- Coordinates: 25°14′55″N 55°19′32″E﻿ / ﻿25.248694°N 55.325646°E
- Carries: Vehicles
- Crosses: Dubai Creek
- Locale: Dubai, United Arab Emirates

Characteristics
- Design: Arch
- Total length: 420 metres (1,380 ft)
- Width: 61.6 metres (202 ft)
- Height: 100 metres (330 ft)
- Clearance below: 15 metres (49 ft)

Location
- Interactive map of Dubai Smile / Al Ittihad Bridge

= Al Ittihad Bridge =

Al Ittihad Bridge, also known as Dubai Smile Bridge and The Seventh Crossing, is a proposed 12-lane bridge across Dubai Creek in Dubai. The bridge is proposed to connect Bur Dubai from near the Dubai Courts and Dubai Creek Park and Deira near Deira City Centre and Dubai Golf Club. It is intended to replace the current Floating Bridge.

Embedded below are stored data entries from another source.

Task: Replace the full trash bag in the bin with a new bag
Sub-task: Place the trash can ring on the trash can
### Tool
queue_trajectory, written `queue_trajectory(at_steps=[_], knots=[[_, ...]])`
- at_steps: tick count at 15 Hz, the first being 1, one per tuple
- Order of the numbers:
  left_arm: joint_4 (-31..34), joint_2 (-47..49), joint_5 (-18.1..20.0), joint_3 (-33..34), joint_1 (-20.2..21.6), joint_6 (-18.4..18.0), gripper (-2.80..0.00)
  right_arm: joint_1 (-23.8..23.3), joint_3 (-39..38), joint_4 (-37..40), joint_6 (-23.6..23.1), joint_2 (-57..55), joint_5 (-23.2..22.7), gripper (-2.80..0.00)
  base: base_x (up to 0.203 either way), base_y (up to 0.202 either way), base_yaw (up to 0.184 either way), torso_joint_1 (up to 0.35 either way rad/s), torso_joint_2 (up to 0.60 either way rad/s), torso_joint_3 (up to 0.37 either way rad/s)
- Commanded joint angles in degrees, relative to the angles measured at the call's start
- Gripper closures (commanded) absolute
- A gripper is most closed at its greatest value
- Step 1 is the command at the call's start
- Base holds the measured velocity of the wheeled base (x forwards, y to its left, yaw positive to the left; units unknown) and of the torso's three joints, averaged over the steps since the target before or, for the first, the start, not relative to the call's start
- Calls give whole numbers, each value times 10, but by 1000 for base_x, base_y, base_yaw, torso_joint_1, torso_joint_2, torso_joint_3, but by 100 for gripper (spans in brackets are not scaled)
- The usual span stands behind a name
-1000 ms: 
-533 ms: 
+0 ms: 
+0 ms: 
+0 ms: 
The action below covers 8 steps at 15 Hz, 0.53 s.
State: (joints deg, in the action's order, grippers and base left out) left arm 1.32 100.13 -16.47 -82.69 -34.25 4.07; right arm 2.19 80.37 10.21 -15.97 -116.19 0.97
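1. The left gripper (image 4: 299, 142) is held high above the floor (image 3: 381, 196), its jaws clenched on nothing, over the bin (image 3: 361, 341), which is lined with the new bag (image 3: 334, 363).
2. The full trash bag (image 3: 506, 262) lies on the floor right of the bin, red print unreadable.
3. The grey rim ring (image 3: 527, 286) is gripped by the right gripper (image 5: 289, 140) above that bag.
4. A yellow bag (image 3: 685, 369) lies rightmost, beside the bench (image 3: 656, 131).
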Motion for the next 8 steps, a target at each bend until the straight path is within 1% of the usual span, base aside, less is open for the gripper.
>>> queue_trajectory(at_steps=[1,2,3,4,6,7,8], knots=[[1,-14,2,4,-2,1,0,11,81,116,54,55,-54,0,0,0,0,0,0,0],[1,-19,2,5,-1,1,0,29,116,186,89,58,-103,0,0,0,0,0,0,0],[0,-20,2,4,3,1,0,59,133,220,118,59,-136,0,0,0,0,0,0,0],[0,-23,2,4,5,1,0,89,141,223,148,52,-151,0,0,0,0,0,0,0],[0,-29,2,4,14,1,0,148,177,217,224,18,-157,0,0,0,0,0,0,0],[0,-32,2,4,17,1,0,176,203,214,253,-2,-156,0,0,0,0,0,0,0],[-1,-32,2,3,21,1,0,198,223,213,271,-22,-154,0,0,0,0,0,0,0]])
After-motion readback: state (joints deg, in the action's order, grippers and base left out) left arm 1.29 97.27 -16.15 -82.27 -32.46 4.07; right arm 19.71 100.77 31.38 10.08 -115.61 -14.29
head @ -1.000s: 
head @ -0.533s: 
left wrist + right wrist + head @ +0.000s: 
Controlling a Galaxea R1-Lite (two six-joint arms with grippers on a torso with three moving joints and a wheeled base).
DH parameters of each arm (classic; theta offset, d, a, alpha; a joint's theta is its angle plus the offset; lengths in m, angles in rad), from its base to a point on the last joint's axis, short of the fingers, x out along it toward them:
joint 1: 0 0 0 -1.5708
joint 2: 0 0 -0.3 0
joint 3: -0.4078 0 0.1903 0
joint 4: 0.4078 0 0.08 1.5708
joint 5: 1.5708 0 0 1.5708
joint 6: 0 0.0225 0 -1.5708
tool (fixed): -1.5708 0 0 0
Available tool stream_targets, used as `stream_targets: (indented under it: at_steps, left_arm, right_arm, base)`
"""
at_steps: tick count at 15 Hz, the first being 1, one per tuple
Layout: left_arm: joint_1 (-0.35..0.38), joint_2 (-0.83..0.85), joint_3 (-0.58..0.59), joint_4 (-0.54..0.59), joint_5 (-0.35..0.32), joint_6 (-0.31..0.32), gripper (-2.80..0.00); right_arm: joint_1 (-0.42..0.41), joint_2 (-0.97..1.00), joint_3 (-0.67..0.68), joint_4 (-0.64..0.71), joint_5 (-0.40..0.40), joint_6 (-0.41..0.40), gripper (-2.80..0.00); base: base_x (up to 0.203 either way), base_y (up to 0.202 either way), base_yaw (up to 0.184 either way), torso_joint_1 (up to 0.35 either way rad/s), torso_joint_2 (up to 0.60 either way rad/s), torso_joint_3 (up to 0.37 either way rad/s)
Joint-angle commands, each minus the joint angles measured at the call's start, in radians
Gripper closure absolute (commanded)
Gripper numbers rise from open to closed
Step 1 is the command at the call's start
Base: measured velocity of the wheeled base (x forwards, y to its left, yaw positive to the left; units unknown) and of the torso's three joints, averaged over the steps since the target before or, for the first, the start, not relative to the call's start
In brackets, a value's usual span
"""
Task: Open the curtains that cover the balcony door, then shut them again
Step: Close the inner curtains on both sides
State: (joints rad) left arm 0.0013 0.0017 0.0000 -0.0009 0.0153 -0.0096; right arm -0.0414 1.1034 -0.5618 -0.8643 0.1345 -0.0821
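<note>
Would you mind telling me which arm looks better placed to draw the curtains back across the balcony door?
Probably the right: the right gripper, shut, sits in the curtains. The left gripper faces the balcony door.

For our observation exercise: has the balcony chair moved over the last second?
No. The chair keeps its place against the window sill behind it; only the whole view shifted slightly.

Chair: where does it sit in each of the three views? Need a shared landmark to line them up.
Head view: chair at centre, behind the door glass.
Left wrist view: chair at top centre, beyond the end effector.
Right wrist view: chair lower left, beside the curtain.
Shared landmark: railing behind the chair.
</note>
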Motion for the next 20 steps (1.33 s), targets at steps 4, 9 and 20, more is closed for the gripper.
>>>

As of 2025, the bridge has still not been constructed.

== History ==
The Al Ittihad Bridge was originally announced on November 15, 2008 to replace the Floating Bridge and it was nicknamed Dubai Smile. It was also referred to as the Seventh Crossing. The cost then estimated was Dh810 million and construction was originally expected to be complete by 2012. It was announced on November 6, 2009 that the Floating Bridge will stay till 2014.

Khaleej Times on 7 August 2012 reported that the Dubai Smile will be open for traffic in the middle of 2013.

Sheikh Mohammad Bin Rashid Al Maktoum, Vice-President and Prime Minister of the UAE and Ruler of Dubai reviewed the project on 30 June 2013. The project cost was estimated to be Dh1.1 billion.

Contract for the construction was initially expected to be awarded by the end of 2014
and construction work was expected to be completed within 3 years. Project completion was later revised to late 2018.

== Specifications ==
Al Ittihad bridge is proposed to have 6 lanes and a footpath in both directions. It will be 61.6 m wide and 15 m high. The arc above the bridge will be 100 m, and the width of the waterway is 400 m. The crossing is expected to accommodate around 24,000 vehicles per hour. On the Bur Dubai side the bridge will also connect with a new underpass near Rashid Hospital, while on the Deira side it will be linked with Al Ittihad Road for motorists travelling to Sharjah.